A bleak tale of future signs of life screening #Specfic
Warehouse
Wednesday, Admissions and Discharges. Asad braced himself for the ward rounds. At least Cheryl would be there to share the burden of responsibility. Or to pick up the buck, she might judge. This was a specialist facility, one of six nationally, that assessed severe brain damage. Admissions came from across the country depending on vacancies, and were evaluated by his team for suitability. Discharges were essentially onward referrals, a few going back to local services having shown signs of improvement, the majority ending up in government type-classified redeployment units. Some of the admissions went straight there if screening showed no evidence of cognitive function. That was why relatives were excluded from the process, too much emotional fall-out. They would be notified a few days later and invited along to perform whatever ritual they needed before their person went off for type coding. One of the team was usually present, not to offer sympathy or actually do anything but to ensure there was no foul play. Families had been known to contaminate the feeds or IVs with biological or even nuclear agents to make their loved one unviable even though technically that constituted murder and they could be prosecuted.
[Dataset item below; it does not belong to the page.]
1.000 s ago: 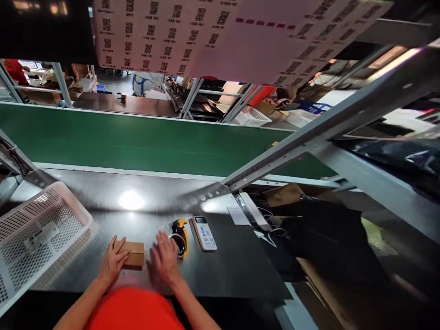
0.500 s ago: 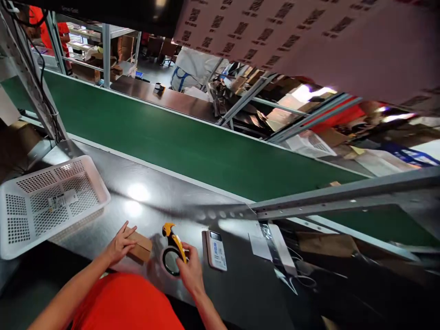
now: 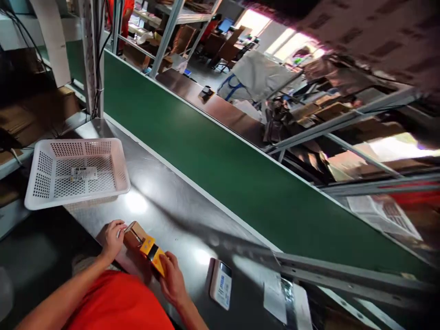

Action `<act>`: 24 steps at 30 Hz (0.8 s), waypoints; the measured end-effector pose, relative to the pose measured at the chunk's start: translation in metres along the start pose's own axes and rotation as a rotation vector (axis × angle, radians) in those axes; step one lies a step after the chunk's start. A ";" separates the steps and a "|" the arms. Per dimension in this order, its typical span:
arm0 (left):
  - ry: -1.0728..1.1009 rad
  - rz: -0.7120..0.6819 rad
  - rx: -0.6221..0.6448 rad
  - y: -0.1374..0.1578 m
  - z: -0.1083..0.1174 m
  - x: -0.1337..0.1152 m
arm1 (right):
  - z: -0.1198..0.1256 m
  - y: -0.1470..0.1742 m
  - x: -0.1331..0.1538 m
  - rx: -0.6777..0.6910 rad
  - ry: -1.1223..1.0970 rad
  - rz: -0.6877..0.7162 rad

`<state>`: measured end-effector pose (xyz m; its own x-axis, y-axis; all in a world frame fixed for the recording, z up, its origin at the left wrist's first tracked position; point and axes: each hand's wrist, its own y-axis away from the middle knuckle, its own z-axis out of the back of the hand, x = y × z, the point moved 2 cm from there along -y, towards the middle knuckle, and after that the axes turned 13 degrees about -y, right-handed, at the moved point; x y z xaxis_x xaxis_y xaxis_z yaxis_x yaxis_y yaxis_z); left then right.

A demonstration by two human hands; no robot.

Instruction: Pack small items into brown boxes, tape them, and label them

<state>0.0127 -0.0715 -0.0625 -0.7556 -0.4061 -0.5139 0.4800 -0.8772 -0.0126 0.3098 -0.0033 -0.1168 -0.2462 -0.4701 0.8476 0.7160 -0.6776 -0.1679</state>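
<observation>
Metal table [image 3: 165, 213]: best used as backing.
Right hand [image 3: 173, 280]: wrapped around the tape dispenser [image 3: 151, 252].
Left hand [image 3: 114, 239]: set at the left end of the box [image 3: 132, 235]; pinch cannot be told.
Tape dispenser: best drawn straight.
Box: seen between both hands.

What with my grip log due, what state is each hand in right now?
Left hand: touching the small cardboard box; whether it grips it cannot be told.
Right hand: closed, holding the yellow tape dispenser.
</observation>
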 end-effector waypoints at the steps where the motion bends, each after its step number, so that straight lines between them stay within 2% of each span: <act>1: -0.018 -0.013 0.002 0.009 0.002 -0.005 | 0.001 0.007 -0.005 -0.022 -0.022 -0.022; 4: -0.143 -0.083 0.039 0.019 0.007 -0.025 | 0.006 0.018 -0.013 -0.111 -0.062 -0.074; 6: -0.227 -0.080 0.034 0.015 0.012 -0.037 | 0.011 0.018 -0.010 -0.142 -0.106 -0.085; 7: -0.242 -0.123 0.051 0.010 0.015 -0.043 | 0.013 0.017 -0.007 -0.146 -0.139 -0.098; 10: -0.216 -0.413 0.180 0.000 0.021 -0.056 | 0.019 0.017 0.005 -0.177 -0.264 -0.222; 12: -0.209 -0.505 0.255 -0.003 0.025 -0.056 | 0.022 0.022 0.010 -0.258 -0.345 -0.366; 17: -0.268 -0.441 0.412 -0.007 0.030 -0.049 | 0.031 0.043 -0.002 -0.619 -0.410 -0.664; 21: -0.411 -0.497 0.581 -0.026 0.032 -0.061 | 0.035 0.047 -0.027 -0.625 -0.379 -0.805; 24: -0.592 -0.553 0.706 -0.046 0.030 -0.076 | 0.035 0.047 -0.041 -0.630 -0.388 -0.852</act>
<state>0.0350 -0.0083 0.0031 -0.9759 0.1991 -0.0893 -0.2173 -0.8498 0.4802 0.3761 0.0042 -0.1416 -0.1989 0.4149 0.8878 -0.0729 -0.9097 0.4088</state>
A guilty verdict, and it usually was guilty, would mean they were shipped off for redeployment themselves which, at one level was a personal tragedy but at another a definite service to the community. The older he got, the less Asad liked his job but he wouldn’t leave, not while it conferred immunity from the process for himself and his family, and so he braced himself and left his office for the short walk to the Eval Lab.
Thirty-six people lay in pods down the left hand side of the room. Video screens opposite each pod played and replayed images obtained from the optic-occipito-limbic streams of each occupant while composite mental mapping systems tracked their responses. The screens played out their lives and the CMMs displayed their recognition with repeated replays controlling for random activity and habituation as the system churned out data. Unlucky for you if your habituation kicked in before a pattern emerged, government guidelines were tight with only 10 repetitions or 2 hours allowed after which you were judged to be either ‘in’ or ‘out’.
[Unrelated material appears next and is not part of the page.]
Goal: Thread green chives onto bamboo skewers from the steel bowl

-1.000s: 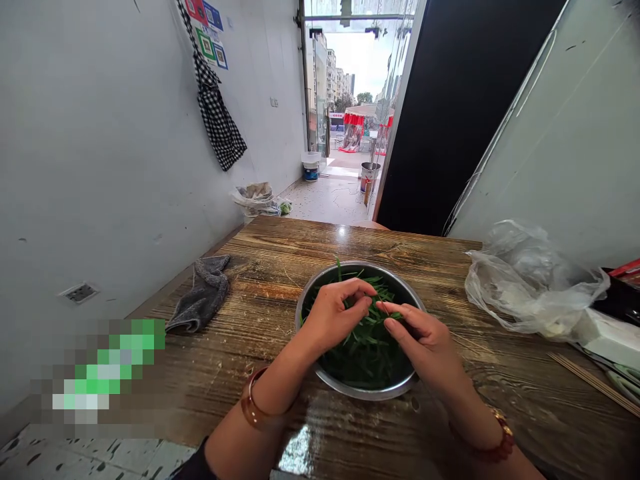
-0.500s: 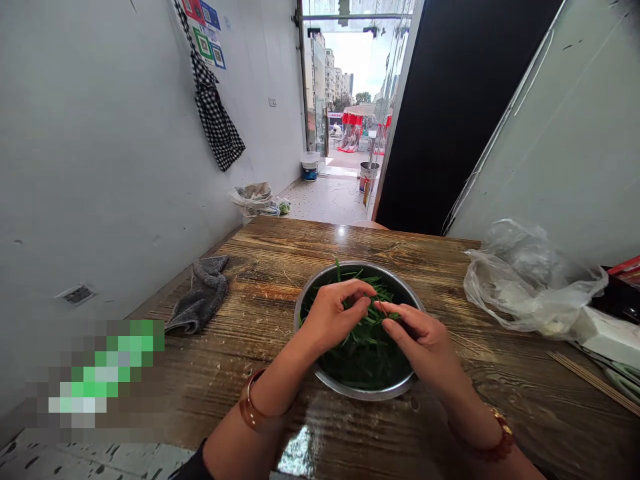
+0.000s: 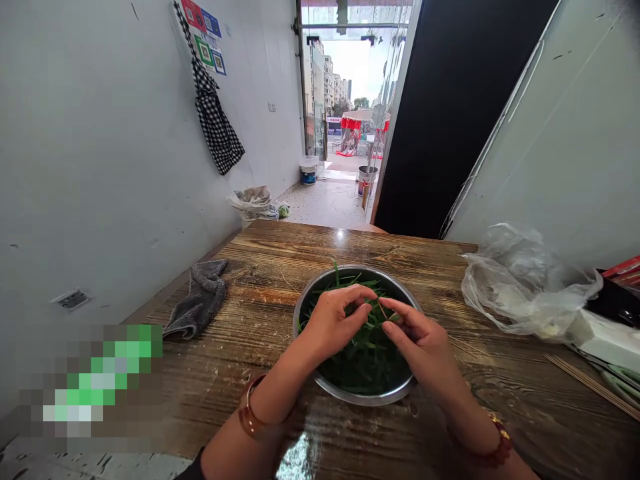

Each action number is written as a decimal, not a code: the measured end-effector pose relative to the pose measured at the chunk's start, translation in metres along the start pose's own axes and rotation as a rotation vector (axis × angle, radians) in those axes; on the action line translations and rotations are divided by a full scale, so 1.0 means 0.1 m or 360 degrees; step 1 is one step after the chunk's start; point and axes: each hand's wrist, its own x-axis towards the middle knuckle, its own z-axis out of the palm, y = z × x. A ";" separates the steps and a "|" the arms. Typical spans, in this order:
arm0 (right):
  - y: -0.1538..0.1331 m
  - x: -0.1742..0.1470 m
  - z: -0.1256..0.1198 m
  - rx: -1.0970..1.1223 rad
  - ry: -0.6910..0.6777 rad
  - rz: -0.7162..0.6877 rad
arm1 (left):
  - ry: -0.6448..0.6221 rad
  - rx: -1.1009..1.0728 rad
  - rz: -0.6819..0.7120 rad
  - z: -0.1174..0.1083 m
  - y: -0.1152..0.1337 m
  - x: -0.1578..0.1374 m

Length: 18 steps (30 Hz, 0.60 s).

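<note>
A round metal bowl (image 3: 357, 399) holds a heap of long, narrow green leaves (image 3: 367, 357). Above the leaves, my left hand (image 3: 340, 317) has its fingers curled, with index finger and thumb bent toward my right hand; whatever lies between them is hidden. My right hand (image 3: 420, 337) pinches a short, thin brownish stick (image 3: 383, 307), with a bit of green leaf showing by its fingertips. The upper end of the stick comes close to the left index fingertip, and I cannot tell whether they touch.
The bowl stands on a wooden table (image 3: 240, 373). A grey cloth (image 3: 197, 300) lies to the left. At right are a crumpled plastic bag (image 3: 525, 287), a white box (image 3: 605, 337), thin wooden skewers (image 3: 590, 383) and green-handled scissors (image 3: 623, 385). A black panel (image 3: 450, 120) rises behind.
Both hands keep nearly the same place over the bowl. Their fingertips have shifted slightly, and the thin stick between them now shows more plainly and at a steeper tilt.
</note>
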 end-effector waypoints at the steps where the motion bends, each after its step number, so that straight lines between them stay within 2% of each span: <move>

Their most spectacular ‘in’ had been a 20 year old who had arrived after 5 years in a head injury induced coma and woken up in the pod just as his assessment was ending without a positive result. Bureaucracy being what it was, Asad had found himself up against an administration that insisted on taking the negative result as incontrovertible evidence that the patient was ‘out’ while said patient was clawing at the inside of the pod and yelling to be released.
That incident had shaken all of them and representations had been made to government for a review of the process but they had been unsuccessful. Of course these rules did not apply to them any more than to the staff of the lab whose continued compliance could be ensured by self-interest. So the boat was not rocked and the undistinguished public trickled in as local services became oversubscribed and needed to move people on.
Conboy-Hill 2024, date of writing lost in the mists of time.